KB preparation in practice — from Notion / Lark / Confluence to RAG

A bad KB ruins any LLM budget. End-to-end repeatable pipeline — export, clean, chunk, augment, evaluate — with Python.

The core tension#

Source docs (Notion / Lark / Confluence / Word) weren’t designed for RAG:

TOCs, decorative content, emoji-heavy headers
Tables lose structure
“Old drafts” mixed with current truth

Dropping them as-is into RAG: irrelevant retrieval, hallucination, angry users.

The pipeline#

Source → Export → Clean → Chunk → Augment → Embed → Index → Evaluate

Step 1 — Export#

Source	Tool
Notion	Official export → Markdown
Lark docs	`feishu-doc-export` or API
Confluence	`confluence-markdown-exporter`
Word / PDF	`unstructured` library

Step 2 — Clean (Python)#

import re
from pathlib import Path

def clean(text: str) -> str:
    text = re.sub(r'^[\U0001F300-\U0001FAFF]\s*', '', text, flags=re.MULTILINE)
    text = re.sub(r'!\[\]\([^)]+\)', '', text)
    text = re.sub(r'\n{3,}', '\n\n', text)
    text = re.sub(r'(?ms)^#+\s*(Contents|TOC).*?(?=^#)', '', text)
    return text.strip()

for p in Path('docs/raw').rglob('*.md'):
    out = Path('docs/clean') / p.relative_to('docs/raw')
    out.parent.mkdir(parents=True, exist_ok=True)
    out.write_text(clean(p.read_text()))

Step 3 — Chunking strategy#

Skip the “500-char default” — pick by document type:

Type	Chunking
FAQ / Q&A	One Q-A pair per chunk
Tutorial / manual	By H2, preserve context
API reference	Per endpoint, include params + example
Policy / contract	By clause number

Step 4 — Augmentation#

Embedding models like bge-m3 work better on questions than statements. Prefix each chunk with “what question does this answer”:

prefix = llm.generate(
    f"In one sentence, what question does the following text answer?\n{chunk}"
)
augmented = f"Question: {prefix}\nAnswer: {chunk}"

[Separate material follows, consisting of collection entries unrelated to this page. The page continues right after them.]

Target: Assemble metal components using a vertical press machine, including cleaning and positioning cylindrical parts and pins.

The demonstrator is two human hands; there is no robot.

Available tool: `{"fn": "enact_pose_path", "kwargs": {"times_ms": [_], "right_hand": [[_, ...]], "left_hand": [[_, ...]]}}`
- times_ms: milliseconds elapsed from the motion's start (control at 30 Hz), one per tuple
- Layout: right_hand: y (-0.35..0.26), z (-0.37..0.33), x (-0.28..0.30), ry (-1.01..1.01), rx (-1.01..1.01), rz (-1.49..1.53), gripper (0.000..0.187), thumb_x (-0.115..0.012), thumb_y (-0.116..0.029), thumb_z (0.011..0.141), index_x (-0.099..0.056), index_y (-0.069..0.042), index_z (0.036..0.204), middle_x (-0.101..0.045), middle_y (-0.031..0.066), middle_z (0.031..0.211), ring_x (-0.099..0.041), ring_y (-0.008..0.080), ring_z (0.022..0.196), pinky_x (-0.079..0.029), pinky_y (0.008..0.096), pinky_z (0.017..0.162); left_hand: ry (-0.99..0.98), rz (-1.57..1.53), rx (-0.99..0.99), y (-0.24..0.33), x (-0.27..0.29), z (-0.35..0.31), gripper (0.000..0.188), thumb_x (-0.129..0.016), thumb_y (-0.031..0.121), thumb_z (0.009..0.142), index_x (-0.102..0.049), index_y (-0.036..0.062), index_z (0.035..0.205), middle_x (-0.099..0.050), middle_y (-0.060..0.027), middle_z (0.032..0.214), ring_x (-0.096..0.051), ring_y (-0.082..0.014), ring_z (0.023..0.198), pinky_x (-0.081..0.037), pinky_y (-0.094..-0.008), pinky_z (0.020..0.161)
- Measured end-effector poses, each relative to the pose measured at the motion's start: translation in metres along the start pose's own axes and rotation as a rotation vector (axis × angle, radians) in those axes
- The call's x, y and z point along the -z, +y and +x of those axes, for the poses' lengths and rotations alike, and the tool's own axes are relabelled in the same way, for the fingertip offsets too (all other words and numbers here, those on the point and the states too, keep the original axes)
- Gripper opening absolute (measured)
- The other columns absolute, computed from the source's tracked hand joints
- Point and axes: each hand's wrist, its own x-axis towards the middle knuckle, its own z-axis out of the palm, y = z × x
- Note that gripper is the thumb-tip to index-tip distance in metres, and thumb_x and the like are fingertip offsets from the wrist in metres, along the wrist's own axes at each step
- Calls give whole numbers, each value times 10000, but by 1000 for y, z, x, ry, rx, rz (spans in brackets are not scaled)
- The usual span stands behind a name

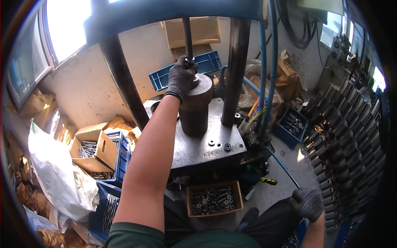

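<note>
Metal workshop: press machine [206, 140], boxes of bolts [214, 199], stacked steel parts [347, 136].
</note>
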Motion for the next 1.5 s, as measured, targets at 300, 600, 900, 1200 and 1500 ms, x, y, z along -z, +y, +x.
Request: {"fn": "enact_pose_path", "kwargs": {"times_ms": [300,600,900,1200,1500], "right_hand": [[13,17,22,-67,22,77,241,-705,-279,795,-751,-74,912,-721,176,869,-715,374,787,-577,442,724],[31,18,20,-118,146,95,241,-692,-246,796,-765,-85,961,-731,137,904,-712,369,822,-580,443,748],[28,20,12,-31,113,148,266,-679,-301,836,-766,-89,970,-740,129,911,-721,357,854,-577,457,765],[22,31,33,-61,75,161,279,-658,-273,853,-767,-93,1036,-751,131,967,-726,347,886,-581,443,796],[27,28,29,-93,99,162,286,-656,-246,845,-765,-89,1058,-753,136,948,-728,350,876,-587,436,785]], "left_hand": [[-48,-50,-27,3,3,-4,291,-760,180,952,-622,57,1176,-726,-94,945,-682,-169,805,-572,-353,750],[-206,-588,85,15,13,-11,184,-656,156,986,-593,90,1145,-574,-31,817,-595,-142,732,-557,-336,638],[-180,-554,120,12,14,-11,172,-593,155,975,-628,67,1119,-578,-43,754,-590,-160,673,-547,-323,641],[-148,-523,147,16,11,-15,151,-565,134,964,-624,74,1090,-526,-27,708,-560,-155,633,-548,-318,610],[-170,-456,109,12,14,-12,114,-561,132,954,-611,80,1042,-535,-23,778,-556,-140,667,-539,-311,611]]}}
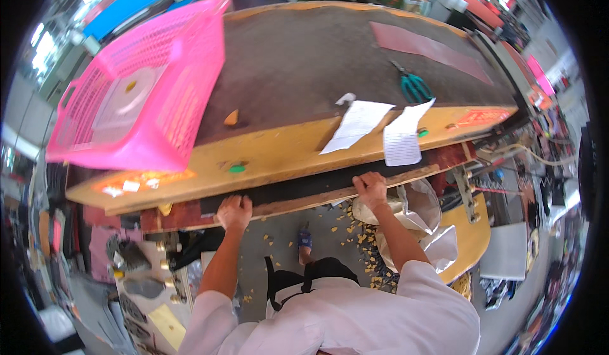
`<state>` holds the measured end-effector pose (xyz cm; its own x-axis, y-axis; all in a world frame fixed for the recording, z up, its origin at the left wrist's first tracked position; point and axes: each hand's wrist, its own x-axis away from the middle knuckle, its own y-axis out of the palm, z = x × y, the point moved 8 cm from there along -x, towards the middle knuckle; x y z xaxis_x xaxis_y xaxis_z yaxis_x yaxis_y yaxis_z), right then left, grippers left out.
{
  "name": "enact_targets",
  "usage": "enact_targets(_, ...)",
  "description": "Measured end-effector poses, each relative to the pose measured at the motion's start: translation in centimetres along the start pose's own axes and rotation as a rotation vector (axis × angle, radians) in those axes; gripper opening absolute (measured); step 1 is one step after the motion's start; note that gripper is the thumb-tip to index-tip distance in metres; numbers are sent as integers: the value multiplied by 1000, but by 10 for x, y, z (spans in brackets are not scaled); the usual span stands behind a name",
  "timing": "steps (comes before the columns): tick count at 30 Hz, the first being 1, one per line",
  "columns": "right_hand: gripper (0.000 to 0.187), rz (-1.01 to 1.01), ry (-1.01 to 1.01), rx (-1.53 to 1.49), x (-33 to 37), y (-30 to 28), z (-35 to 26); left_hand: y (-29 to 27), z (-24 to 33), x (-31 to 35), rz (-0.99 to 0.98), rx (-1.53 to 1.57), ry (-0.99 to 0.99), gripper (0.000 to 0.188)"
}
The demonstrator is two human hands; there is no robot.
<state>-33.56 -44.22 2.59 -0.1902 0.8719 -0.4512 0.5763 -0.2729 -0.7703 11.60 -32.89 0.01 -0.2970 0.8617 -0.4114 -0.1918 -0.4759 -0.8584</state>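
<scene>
Both my hands are at a long narrow wooden board (298,204) with a dark strip along its top, below the front of the machine's thick top. My left hand (235,212) is curled over its near edge, left of the middle. Further right, my right hand (370,188) grips the same edge, fingers bent over onto the dark strip. The undersides of both hands are hidden. Just above the right hand, two white paper slips (402,142) hang over the yellow wooden front (285,136).
A pink plastic basket (203,82) stands on the dark top (292,63) at left. Teal-handled scissors (415,87) and a reddish strip (431,49) lie at right. Green buttons (237,168) sit on the front. White sacks (412,209) and yellow scraps (374,253) are below.
</scene>
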Motion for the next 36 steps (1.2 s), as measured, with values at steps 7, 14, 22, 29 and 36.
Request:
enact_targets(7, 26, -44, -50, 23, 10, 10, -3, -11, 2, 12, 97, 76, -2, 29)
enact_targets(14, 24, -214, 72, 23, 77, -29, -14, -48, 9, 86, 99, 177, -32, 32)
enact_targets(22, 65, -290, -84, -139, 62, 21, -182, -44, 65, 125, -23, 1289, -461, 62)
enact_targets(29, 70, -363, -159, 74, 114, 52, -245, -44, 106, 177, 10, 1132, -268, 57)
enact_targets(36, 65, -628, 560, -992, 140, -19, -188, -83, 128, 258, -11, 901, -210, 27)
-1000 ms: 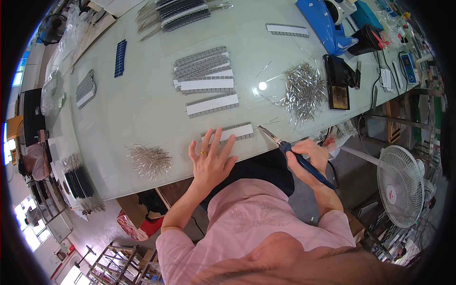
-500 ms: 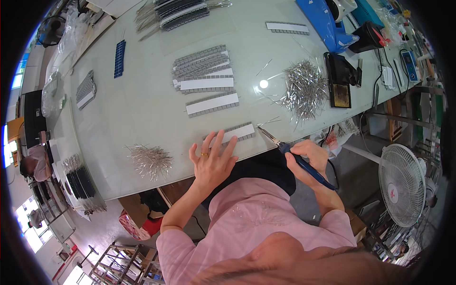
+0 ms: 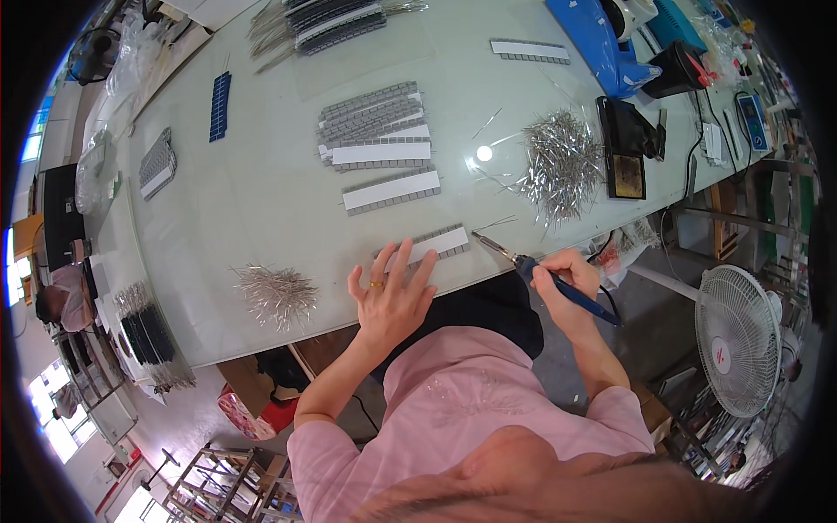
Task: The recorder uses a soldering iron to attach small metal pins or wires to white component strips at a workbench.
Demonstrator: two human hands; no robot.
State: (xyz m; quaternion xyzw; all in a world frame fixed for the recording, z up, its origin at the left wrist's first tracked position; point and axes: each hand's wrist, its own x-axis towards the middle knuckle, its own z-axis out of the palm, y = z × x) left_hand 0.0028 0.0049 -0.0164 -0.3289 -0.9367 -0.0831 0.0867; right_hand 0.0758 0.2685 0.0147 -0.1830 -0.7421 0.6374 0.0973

We’ve measured 3-8 point MRR@5 gains.

Step 5 — Evaluate every change#

hits = []
for item in eval_set:
    results = retriever.search(item['question'], top_k=5)
    hit_rank = next((i for i, r in enumerate(results)
                     if r.id == item['expected_chunk_id']), None)
    hits.append(hit_rank)

mrr5 = sum(1/(r+1) for r in hits if r is not None and r < 5) / len(hits)
print(f"MRR@5: {mrr5:.3f}")

Alarm if it drops 5% from baseline — roll the change back.